Exercise directions ::
What lines in the listing below hold the string "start"? Please copy them out.
+---+
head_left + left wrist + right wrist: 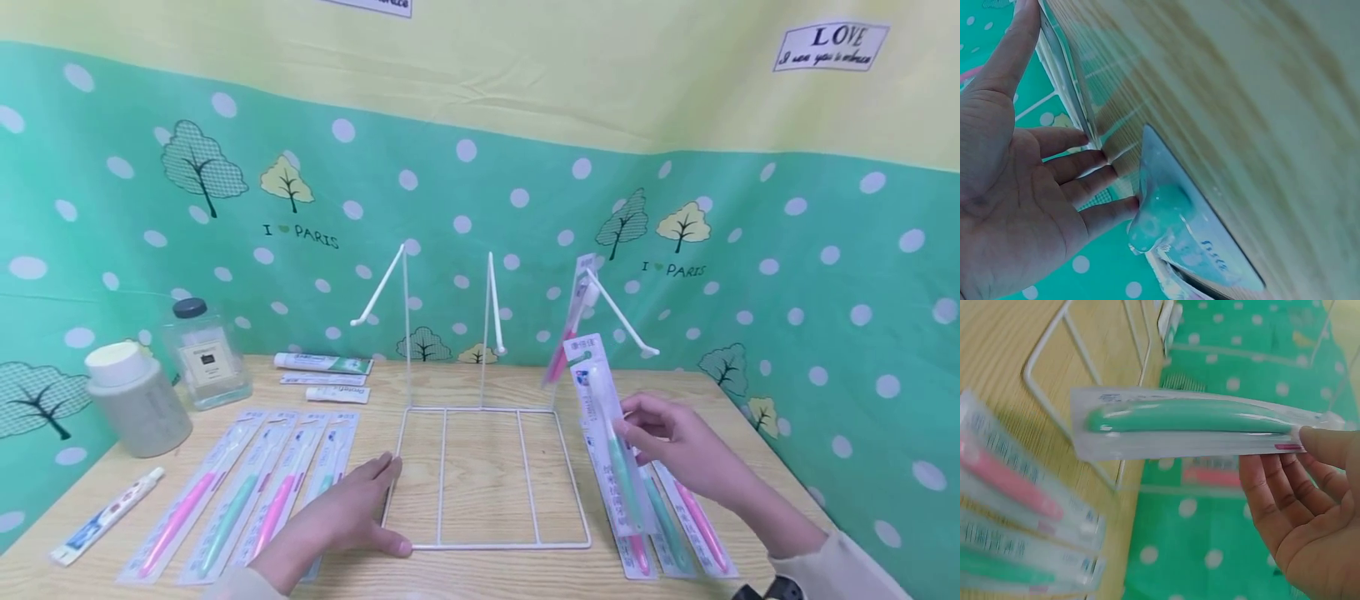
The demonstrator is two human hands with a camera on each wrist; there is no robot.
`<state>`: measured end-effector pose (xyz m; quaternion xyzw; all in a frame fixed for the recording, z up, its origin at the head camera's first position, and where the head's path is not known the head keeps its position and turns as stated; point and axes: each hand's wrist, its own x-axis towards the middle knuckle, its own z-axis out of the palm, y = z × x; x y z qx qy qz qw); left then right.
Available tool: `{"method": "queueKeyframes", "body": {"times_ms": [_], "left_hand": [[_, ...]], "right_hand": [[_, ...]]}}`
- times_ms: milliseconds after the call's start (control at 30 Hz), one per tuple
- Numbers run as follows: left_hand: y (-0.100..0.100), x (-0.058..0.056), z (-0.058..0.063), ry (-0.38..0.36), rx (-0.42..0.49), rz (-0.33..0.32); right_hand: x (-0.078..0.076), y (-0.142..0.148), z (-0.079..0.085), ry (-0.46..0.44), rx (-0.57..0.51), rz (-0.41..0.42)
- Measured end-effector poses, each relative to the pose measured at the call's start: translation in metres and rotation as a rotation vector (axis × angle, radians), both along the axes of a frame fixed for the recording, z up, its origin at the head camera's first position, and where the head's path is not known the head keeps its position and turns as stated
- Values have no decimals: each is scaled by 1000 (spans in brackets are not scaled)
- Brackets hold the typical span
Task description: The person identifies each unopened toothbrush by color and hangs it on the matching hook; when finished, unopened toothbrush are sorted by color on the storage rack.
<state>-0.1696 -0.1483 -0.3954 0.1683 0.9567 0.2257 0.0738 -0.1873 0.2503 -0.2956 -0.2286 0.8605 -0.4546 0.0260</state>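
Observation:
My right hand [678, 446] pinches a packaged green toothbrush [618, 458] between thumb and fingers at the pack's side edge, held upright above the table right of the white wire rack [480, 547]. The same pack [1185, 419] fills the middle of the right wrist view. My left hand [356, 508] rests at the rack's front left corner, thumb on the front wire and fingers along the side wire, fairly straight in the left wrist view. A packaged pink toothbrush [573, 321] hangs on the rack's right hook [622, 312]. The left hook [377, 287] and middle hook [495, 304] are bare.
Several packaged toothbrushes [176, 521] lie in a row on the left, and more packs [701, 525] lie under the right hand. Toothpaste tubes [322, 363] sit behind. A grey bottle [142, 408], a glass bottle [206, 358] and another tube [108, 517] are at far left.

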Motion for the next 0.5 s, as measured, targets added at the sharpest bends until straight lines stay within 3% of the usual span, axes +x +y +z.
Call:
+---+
Response area ::
- times_ms: milliseconds after the call's start (control at 30 Hz), one per tuple
- Measured end-effector poses, each relative to the pose measured at the call's start: translation in metres and rotation as a rotation vector (axis × angle, radians), both along the axes of a frame fixed for the recording, z up, its origin at the head camera's first position, and where the head's path is not known the head keeps its position and turns as stated

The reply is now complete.